Rhubarb Crumble with Cream
Spoonfuls of glossy, ruby-pink rhubarb breaking through a deeply golden, buttery oat crust, with cold double cream pooling and melting into the hot fruit beneath.
Ingredients
- 1 tbsp cornflour
- 1 tsp ground ginger
- 100 g caster sugar
- 700 g rhubarb, trimmed and cut into 3 cm pieces
- 1 tsp orange zest, finely grated
- 1 tbsp orange juice
- 150 g plain flour
- 75 g rolled oats (medium flake)
- 1 tsp ground cinnamon
- 100 g soft brown sugar
- ¼ tsp salt
- 125 g unsalted butter, cold and diced
- 300 ml double cream, lightly whipped or cold for pouring
Method
- Heat the oven to 190°C fan and butter a 2-litre ovenproof dish — the butter helps the edges caramelise rather than stick.

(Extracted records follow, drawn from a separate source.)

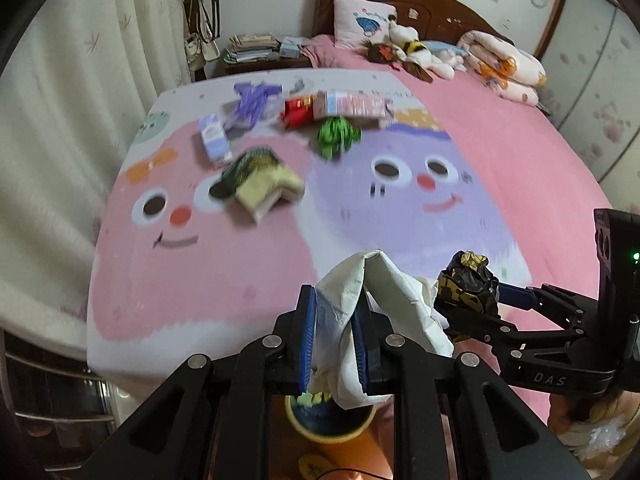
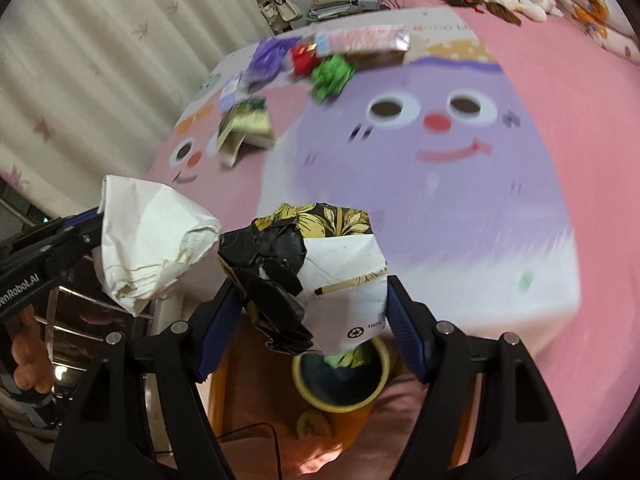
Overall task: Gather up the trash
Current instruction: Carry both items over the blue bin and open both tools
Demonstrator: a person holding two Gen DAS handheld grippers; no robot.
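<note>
My left gripper (image 1: 335,304) is shut on a crumpled white paper (image 1: 376,280), held past the foot edge of the bed. My right gripper (image 2: 310,286) is shut on a crumpled black-and-gold floral wrapper (image 2: 280,248) with a white inner side. Both hang above a yellow-rimmed bin (image 2: 304,394) on the floor, seen also in the left wrist view as the bin (image 1: 296,426). In the left wrist view the right gripper (image 1: 460,304) comes in from the right, its wrapper (image 1: 468,284) close beside the white paper. In the right wrist view the left gripper (image 2: 100,224) holds the white paper (image 2: 152,236).
More litter lies on the cartoon bedspread (image 1: 400,216) further up: a green wrapper (image 1: 338,136), a yellow-green packet (image 1: 260,178), a purple carton (image 1: 214,138), a purple wrapper (image 1: 252,104), a red packet (image 1: 298,110), a pink box (image 1: 352,106). Curtains hang at left.
</note>
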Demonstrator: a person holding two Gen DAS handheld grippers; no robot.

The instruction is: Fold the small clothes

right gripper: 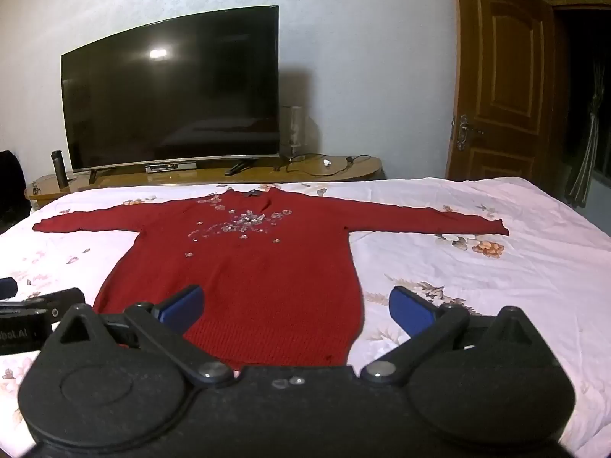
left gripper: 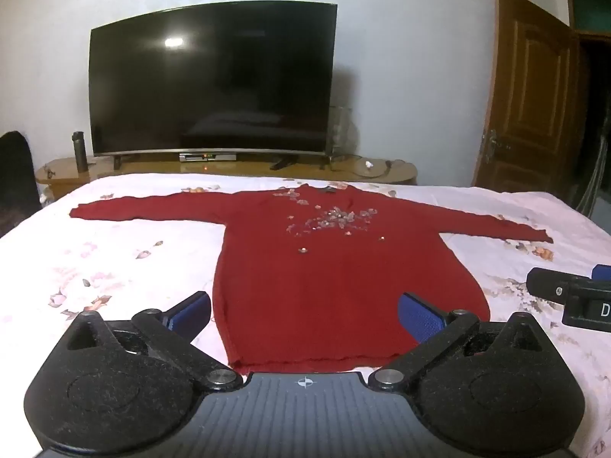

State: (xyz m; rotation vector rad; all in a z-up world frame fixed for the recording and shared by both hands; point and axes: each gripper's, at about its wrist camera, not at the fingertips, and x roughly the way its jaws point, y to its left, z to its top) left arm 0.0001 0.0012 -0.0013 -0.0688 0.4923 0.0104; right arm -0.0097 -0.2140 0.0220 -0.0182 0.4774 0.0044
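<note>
Lying flat and face-up on the floral bedsheet [left gripper: 114,259], the red sweater [left gripper: 328,274] had both sleeves spread straight out to the sides and its hem toward the cameras. Knit looked fine-ribbed, with a thicker ribbed band at the hem. Left sleeve [left gripper: 149,210] ran out toward the bed's left edge; a cluster of pale beads or sequins [left gripper: 332,219] sat across the chest below the neckline, with a dark label at the collar; right sleeve [left gripper: 492,225] ended near a flower print.

Left gripper [left gripper: 303,311] hovered over the hem, jaws spread wide, nothing between the blue pads, no contact seen with the cloth. Right gripper [right gripper: 298,307] hovered over the sweater's lower right side, also released and empty; its left pad was over red knit, its right pad over bare sheet.

Behind the bed: dark flask [left gripper: 79,150], TV [left gripper: 214,76] on a wooden stand [left gripper: 397,171], open wooden door [left gripper: 530,91].

Hem's middle was hidden behind both gripper bodies. Each gripper showed only partly in the other's view, cut by the frame edge. Bead detail was too blurred to identify. Dark object at far left was cropped and unclear.
</note>
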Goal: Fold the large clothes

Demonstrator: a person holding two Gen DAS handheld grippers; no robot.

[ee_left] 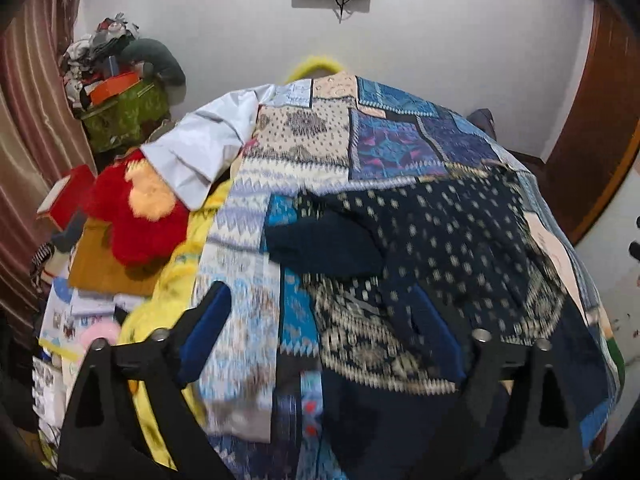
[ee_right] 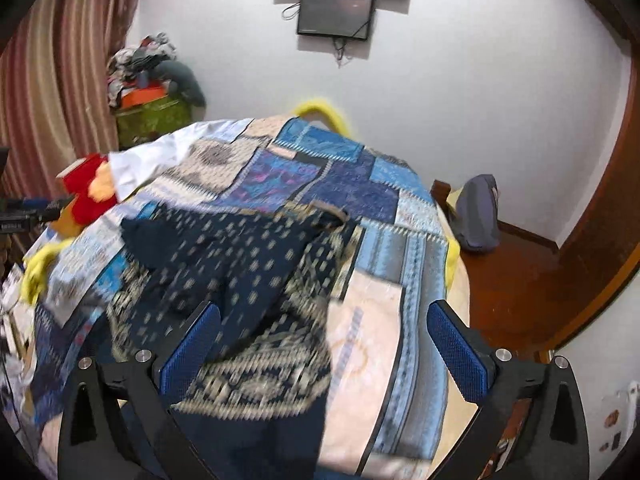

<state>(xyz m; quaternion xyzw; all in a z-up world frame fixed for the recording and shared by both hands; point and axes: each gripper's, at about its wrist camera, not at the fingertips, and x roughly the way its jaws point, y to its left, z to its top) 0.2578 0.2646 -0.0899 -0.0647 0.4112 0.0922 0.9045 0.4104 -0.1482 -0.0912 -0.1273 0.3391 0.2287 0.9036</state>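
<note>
A dark navy patterned garment [ee_left: 420, 240] with cream dots and a cream woven border lies crumpled on a blue patchwork bedcover [ee_left: 392, 140]. It also shows in the right wrist view [ee_right: 240, 264], on the bedcover [ee_right: 400, 264]. My left gripper [ee_left: 320, 332] is open, its blue-padded fingers [ee_left: 208, 332] spread just above the garment's near edge. My right gripper [ee_right: 324, 352] is open too, hovering over the garment's bordered hem and the bedcover, holding nothing.
A white cloth [ee_left: 200, 148], a red plush toy [ee_left: 136, 216] and papers lie left of the bed. A green box [ee_left: 124, 112] piled with clutter stands by the striped curtain [ee_left: 32, 120]. A wall screen [ee_right: 336, 14] hangs ahead. A grey bag [ee_right: 478, 212] sits on the brown floor at right.
</note>
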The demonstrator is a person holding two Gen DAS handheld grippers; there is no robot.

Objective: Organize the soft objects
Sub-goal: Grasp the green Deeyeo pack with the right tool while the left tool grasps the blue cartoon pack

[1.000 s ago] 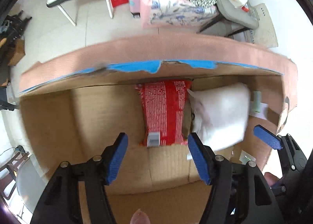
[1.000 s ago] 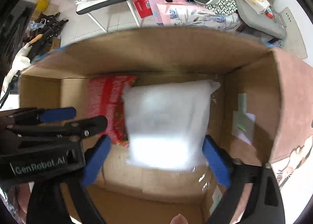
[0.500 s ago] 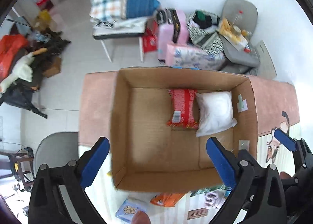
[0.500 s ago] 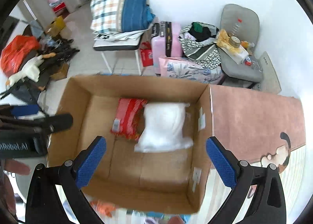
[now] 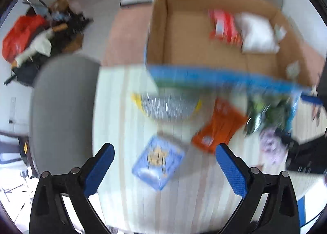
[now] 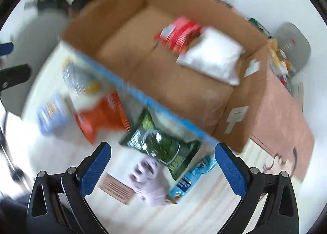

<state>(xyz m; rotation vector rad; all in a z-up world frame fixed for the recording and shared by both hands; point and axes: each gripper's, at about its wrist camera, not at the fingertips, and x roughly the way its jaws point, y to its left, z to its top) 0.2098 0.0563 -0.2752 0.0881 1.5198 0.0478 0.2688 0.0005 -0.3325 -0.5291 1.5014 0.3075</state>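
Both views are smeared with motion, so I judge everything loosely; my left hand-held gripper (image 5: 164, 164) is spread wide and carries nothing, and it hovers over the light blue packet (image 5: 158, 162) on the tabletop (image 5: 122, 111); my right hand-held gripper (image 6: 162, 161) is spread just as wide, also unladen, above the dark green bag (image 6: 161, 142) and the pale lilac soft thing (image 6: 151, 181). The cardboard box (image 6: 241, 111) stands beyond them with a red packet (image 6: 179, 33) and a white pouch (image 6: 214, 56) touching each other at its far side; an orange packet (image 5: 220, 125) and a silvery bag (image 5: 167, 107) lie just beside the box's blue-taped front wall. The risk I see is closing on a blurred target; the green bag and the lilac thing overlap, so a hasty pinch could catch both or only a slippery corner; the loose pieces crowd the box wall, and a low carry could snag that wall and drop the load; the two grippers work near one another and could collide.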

- Tip the rhubarb into a large bowl with the caster sugar, orange zest, orange juice, ground ginger and cornflour. Toss until every piece is glossy and evenly coated — the cornflour is what turns the juices into syrup rather than a watery puddle. Spoon into the prepared dish and level the top.
- Rub the cold diced butter into the flour with your fingertips until the mixture looks like coarse breadcrumbs with a few larger buttery nuggets still visible. Keep the butter cold — warm butter blends into the flour and you lose the crunch.
- Stir through the oats, brown sugar, cinnamon and the ¼ tsp salt, pressing some of the mix together briefly between your palms so you keep a few thick clusters. Taste a pinch of the dry crumble — it should be sweet with a faint savoury edge from the salt; that pinch is what stops the topping tasting flat against the fruit.
- Scatter the crumble over the rhubarb in an even blanket, leaving the surface craggy rather than smoothed flat. The peaks are where the deepest colour develops.
- Bake for 35–40 minutes, until the top is deeply golden and crisp and the rhubarb juices are bubbling up around the edges in thick, syrupy pools — a knife tip should slide easily into the fruit with no resistance. If the top is colouring faster than the fruit is softening, drop the oven by 10°C and keep going.
- Let it settle for 5 minutes off the heat so the juices thicken and stop running. Taste a spoonful from the edge — if the rhubarb reads sharper than you'd like, a final pinch of sugar stirred into the cream balances it; if it's too sweet, the cold cream is your counterweight.
- Spoon the crumble into bowls, pour the cold double cream generously over the top, and let it melt into the hot ruby fruit before the first mouthful.